(Beginning of DATA BELOW)

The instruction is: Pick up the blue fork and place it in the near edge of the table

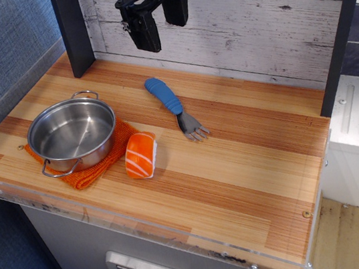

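The blue fork point(174, 106) lies flat near the middle of the wooden table point(251, 164), its ribbed blue handle pointing to the back left and its silver tines to the front right. My gripper point(161, 23) hangs high above the back of the table, a little behind and above the fork's handle. Its two black fingers point(144, 31) stand apart with nothing between them. The clear acrylic strip point(180, 232) runs along the table's front edge.
A steel pot point(72, 133) sits on an orange cloth point(96, 162) at the front left. An orange and white salmon sushi piece point(141, 155) lies beside the cloth. A dark post point(73, 32) stands at the back left, another point(343, 29) at the right.
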Robot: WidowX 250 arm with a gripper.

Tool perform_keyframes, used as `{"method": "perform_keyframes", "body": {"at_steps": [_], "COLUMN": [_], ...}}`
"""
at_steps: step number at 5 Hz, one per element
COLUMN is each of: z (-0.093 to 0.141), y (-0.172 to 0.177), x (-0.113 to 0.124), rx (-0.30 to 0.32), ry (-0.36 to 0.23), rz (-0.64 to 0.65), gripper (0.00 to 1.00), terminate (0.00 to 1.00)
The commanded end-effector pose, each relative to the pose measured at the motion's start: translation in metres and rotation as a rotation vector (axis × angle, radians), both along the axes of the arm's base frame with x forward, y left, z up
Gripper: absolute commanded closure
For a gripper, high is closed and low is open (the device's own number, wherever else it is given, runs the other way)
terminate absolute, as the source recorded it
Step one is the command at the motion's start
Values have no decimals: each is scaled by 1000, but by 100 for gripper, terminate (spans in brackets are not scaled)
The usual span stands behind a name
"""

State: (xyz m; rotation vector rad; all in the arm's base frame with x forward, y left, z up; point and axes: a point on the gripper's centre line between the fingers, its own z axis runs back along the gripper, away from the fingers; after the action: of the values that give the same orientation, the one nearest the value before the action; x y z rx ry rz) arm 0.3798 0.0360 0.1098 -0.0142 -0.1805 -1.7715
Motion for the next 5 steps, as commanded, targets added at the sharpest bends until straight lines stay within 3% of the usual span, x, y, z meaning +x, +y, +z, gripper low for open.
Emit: {"method": "perform_keyframes", "body": {"at_steps": [1,3,4,5], "z": [0,-13,-22,-32], "y": [0,-7,-10,-12], "x": [0,-5,-8,-9], "rx": [0,192,270,276], "ry": [0,56,60,40], "rz": [0,-393,-490,-505], "gripper": [0,0,0,0], "terminate": [0,0,0,0]}}
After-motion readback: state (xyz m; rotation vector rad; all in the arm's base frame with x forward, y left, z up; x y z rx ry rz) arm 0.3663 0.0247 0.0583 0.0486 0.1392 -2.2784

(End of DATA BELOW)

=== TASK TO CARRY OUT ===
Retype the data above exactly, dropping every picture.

=== EXERCISE SOLUTION ===
The instruction is: Pick up the blue fork and place it in the near edge of the table


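The blue fork point(174, 106) lies flat near the middle of the wooden table point(251, 164), its ribbed blue handle pointing to the back left and its silver tines to the front right. My gripper point(161, 23) hangs high above the back of the table, a little behind and above the fork's handle. Its two black fingers point(144, 31) stand apart with nothing between them. The clear acrylic strip point(180, 232) runs along the table's front edge.
A steel pot point(72, 133) sits on an orange cloth point(96, 162) at the front left. An orange and white salmon sushi piece point(141, 155) lies beside the cloth. A dark post point(73, 32) stands at the back left, another point(343, 29) at the right.
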Robot: WidowX 250 arm with a gripper.

Tool perform_keyframes, used as `{"method": "perform_keyframes", "body": {"at_steps": [_], "COLUMN": [_], ...}}`
"""
at_steps: step number at 5 Hz, one per element
COLUMN is each of: z (-0.093 to 0.141), y (-0.172 to 0.177), x (-0.113 to 0.124), rx (-0.30 to 0.32), ry (-0.36 to 0.23), rz (-0.64 to 0.65), gripper (0.00 to 1.00), terminate (0.00 to 1.00)
The commanded end-effector pose, each relative to the pose measured at the motion's start: translation in metres and rotation as a rotation vector (axis × angle, radians), both along the axes of the arm's base frame with x forward, y left, z up
Gripper: absolute commanded closure
For a gripper, high is closed and low is open (the device's own number, wherever else it is given, runs the other way)
terminate absolute, as the source recorded it
Step one is the command at the motion's start
Values have no decimals: each is scaled by 1000, but by 100 for gripper, terminate (spans in brackets are not scaled)
The usual span stands behind a name
"""

State: (xyz m; rotation vector rad; all in the arm's base frame with x forward, y left, z up; point and axes: a point on the gripper's centre line between the fingers, its own z axis runs back along the gripper, away from the fingers; after the action: of the values that give the same orientation, the one nearest the value before the action; x y z rx ry rz) arm 0.3798 0.0360 0.1098 -0.0142 -0.1805 -1.7715
Motion for the next 5 steps, as commanded, targets added at the sharpest bends until straight lines stay within 3% of the usual span, x, y, z meaning +x, +y, +z, gripper low for open.
Emit: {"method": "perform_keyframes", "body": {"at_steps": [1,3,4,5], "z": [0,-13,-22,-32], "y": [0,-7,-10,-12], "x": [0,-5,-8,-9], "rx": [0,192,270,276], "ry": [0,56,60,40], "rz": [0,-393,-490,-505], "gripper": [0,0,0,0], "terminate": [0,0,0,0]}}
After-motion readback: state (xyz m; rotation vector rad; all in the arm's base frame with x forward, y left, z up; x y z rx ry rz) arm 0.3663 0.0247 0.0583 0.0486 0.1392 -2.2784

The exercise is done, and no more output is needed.